The data for the above can be downloaded from: http://www.manifoldgis.com/files/Montara_SRTM3.map (288,192 KB)
The 2970WX Threadripper in the video at $900 is a pretty good deal for 48 threads. The equivalent 3rd gen 48 thread Threadripper is out of stock, but typically priced at around $1500 to $1700.
Once they become available and prices come down, a Ryzen 9 3950x with 32 threads will be great, but for now the sweet spot I think is a 24 thread Ryzen 9 3900x for around $490. Add a 1 TB Sabrent Rocket PCIe 4.0 M.2 SSD for around $120 and you get many fast threads with 5000 MB/s "disk" data access.
There's obviously many moving parts going on in all this, but in general I think it's wonderful we're entering 2020 with opportunities to get faster/better pretty much everywhere you look.
Manycore processors are getting cheaper and more available, 1 TB super-fast 4th gen M.2 SSDs are getting absurdly cheap, NVIDIA keeps churning out better and better GPUs at a lower price per core, and there is steady progress within Manifold for using more CPU cores as well as more GPU cores.
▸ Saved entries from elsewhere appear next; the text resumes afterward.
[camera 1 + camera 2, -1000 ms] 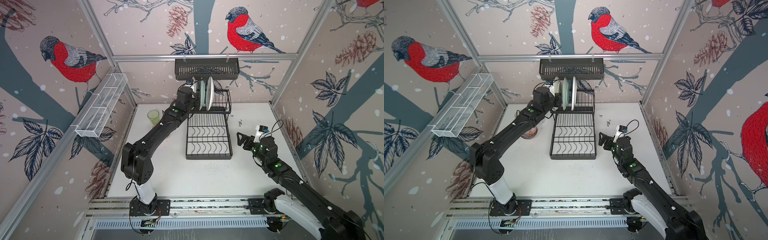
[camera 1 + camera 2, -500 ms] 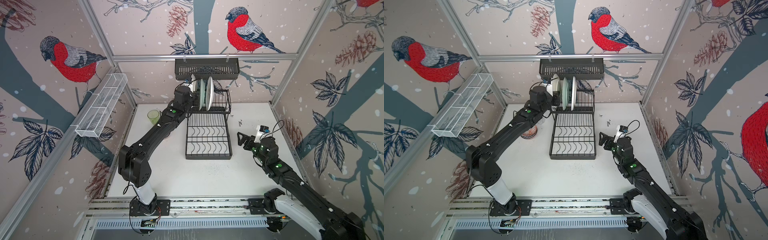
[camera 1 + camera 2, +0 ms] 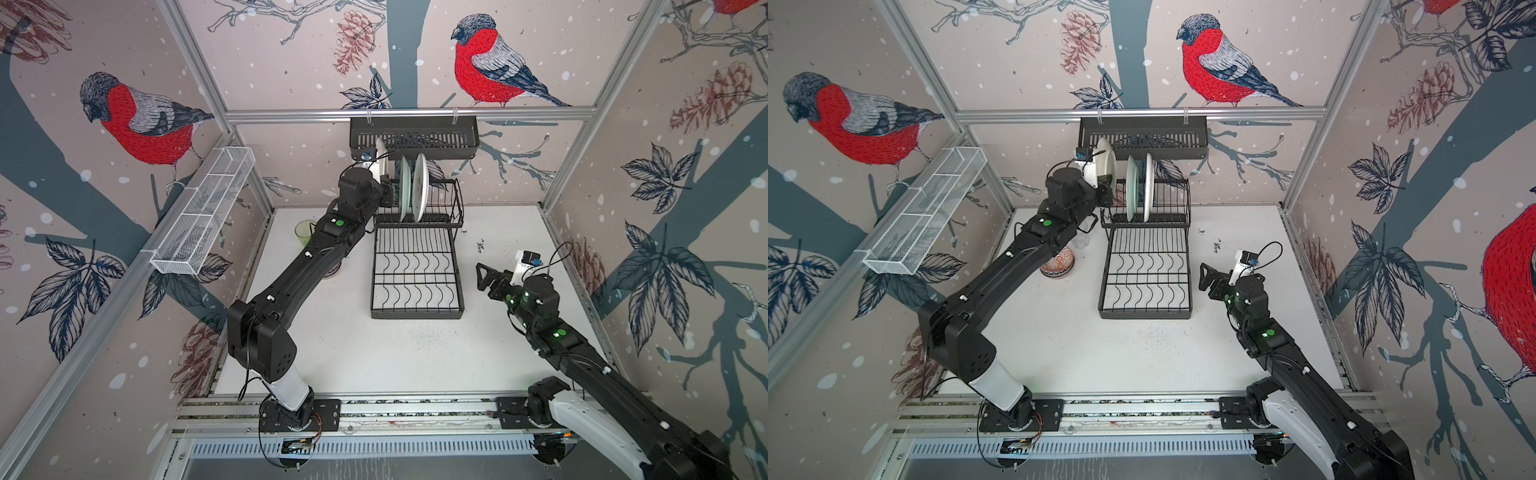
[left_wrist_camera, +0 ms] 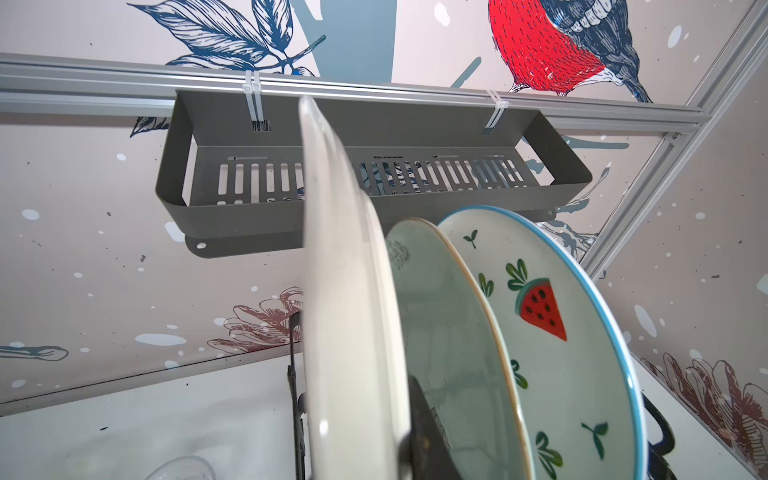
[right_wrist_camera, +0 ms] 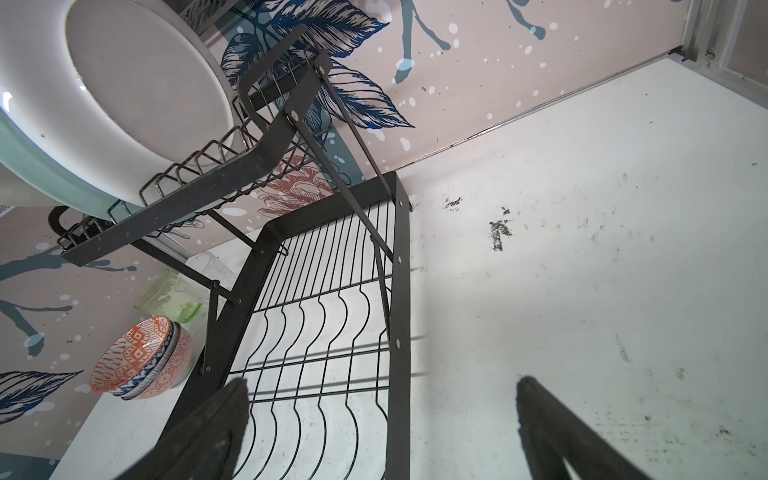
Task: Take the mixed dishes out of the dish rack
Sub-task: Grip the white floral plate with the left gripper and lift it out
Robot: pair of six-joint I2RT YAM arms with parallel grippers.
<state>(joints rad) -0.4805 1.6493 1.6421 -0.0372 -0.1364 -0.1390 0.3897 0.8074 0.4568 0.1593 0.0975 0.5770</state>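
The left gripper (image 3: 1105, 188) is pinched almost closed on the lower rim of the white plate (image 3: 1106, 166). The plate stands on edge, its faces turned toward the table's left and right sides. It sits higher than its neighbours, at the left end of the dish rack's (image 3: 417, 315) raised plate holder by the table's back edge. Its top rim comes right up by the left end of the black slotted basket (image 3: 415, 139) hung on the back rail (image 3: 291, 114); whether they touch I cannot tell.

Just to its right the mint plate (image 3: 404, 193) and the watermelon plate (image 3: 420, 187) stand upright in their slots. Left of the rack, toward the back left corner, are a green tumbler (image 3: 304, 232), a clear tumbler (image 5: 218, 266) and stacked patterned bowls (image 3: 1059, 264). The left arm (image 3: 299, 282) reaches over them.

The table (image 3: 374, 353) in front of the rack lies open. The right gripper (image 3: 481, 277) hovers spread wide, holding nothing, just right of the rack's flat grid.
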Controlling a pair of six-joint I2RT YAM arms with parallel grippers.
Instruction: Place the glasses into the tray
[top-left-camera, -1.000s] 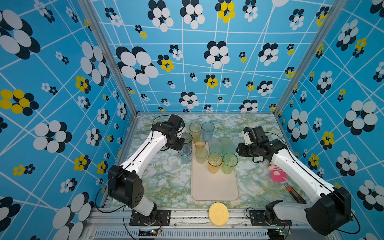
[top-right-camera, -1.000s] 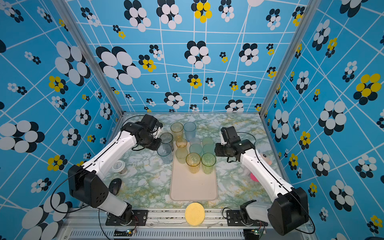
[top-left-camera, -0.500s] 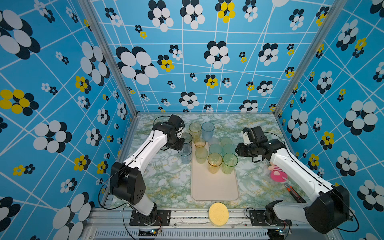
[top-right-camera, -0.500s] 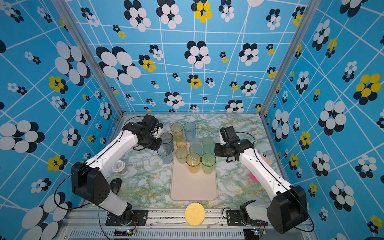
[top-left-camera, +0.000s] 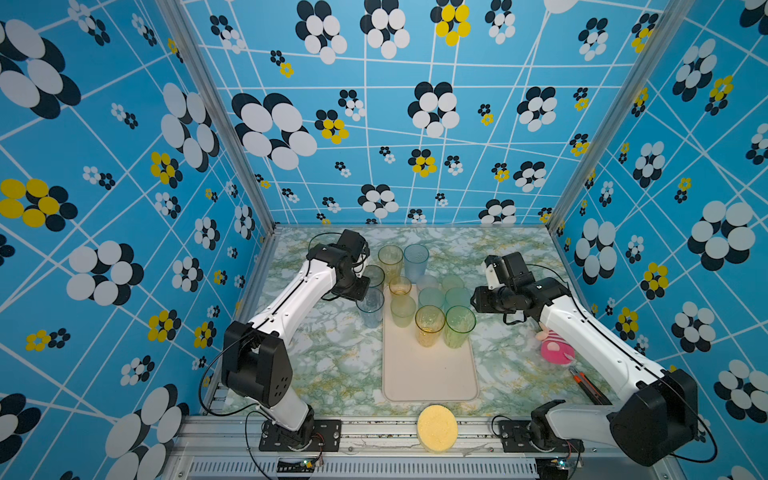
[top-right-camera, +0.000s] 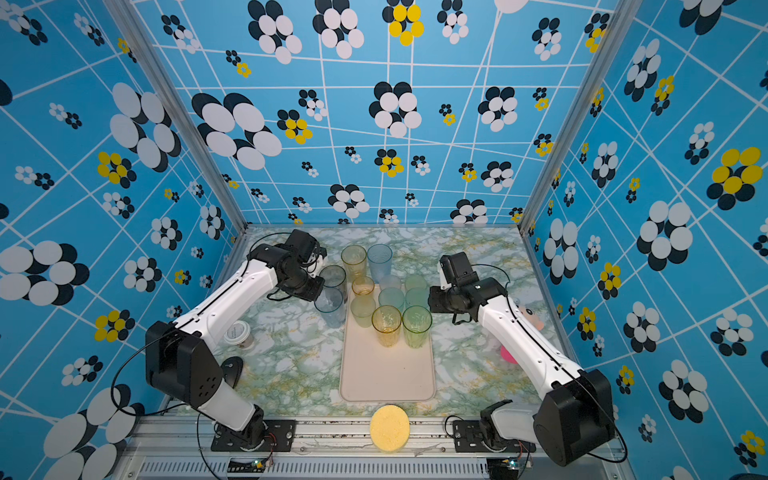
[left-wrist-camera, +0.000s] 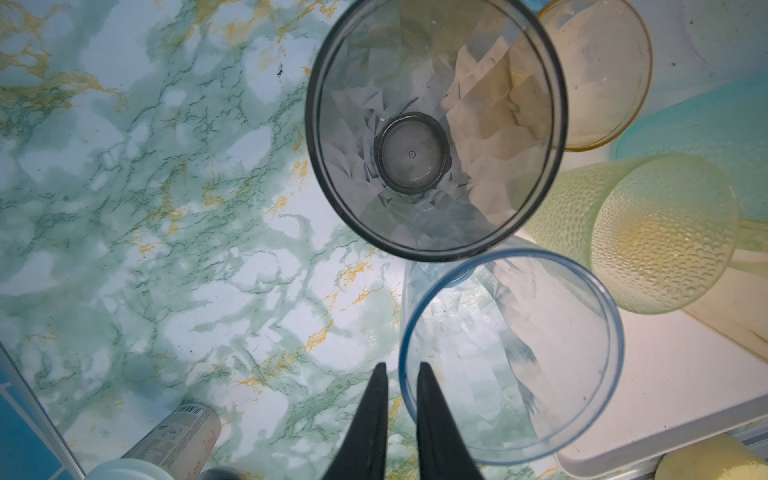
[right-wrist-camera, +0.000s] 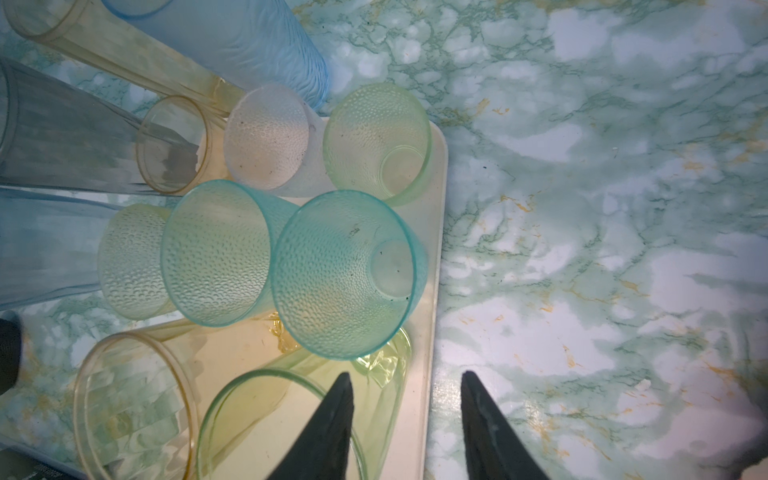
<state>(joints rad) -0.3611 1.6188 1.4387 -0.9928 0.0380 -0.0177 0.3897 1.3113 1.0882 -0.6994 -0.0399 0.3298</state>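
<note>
Blue flower-printed walls enclose a green-and-white marbled tabletop (top-left-camera: 332, 357). At its centre lies a large flat pinkish-cream rectangular tray (top-left-camera: 430, 374); the far half is crowded with upright translucent tumblers and the near half is bare.

Left gripper (left-wrist-camera: 401, 366): fingers nearly together, pinching the rim wall of a tall pale blue clear tumbler (left-wrist-camera: 511, 357), one finger inside and one outside. This tumbler is left of the tray, just beside its left edge. Whether its base rests on the marble or is raised cannot be told.

Neighbours: a tall smoky grey faceted tumbler (left-wrist-camera: 432, 124) stands just beyond it, outside the tray. A short dimpled yellow-green tumbler (left-wrist-camera: 660, 232) stands just to its right, inside the tray.

Right gripper (right-wrist-camera: 405, 374): over the tray's right edge, fingers apart, nothing between them.

Assessment: the step in hand is the transfer of the pale blue tumbler. The next move calls for a clean lift, a short carry right and nearward to the bare area, and an upright release without brushing either neighbour. The grey tumbler, a tall amber tumbler (top-left-camera: 390, 258) and a tall blue ribbed tumbler (top-left-camera: 416, 257) past the far edge appear outstanding.
</note>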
There's also interactivity with progress in one area (like the new raster shortest path work) that helps in other areas (faster plateau reckoning with watersheds). Connecting up the dots so GPU is used in mixed vector / raster applications like watersheds, visibility zones, etc., will also be helpful. It's nice to see that the original investment into 9 as a platform that facilitates reliable expansion and upgraded function is paying off.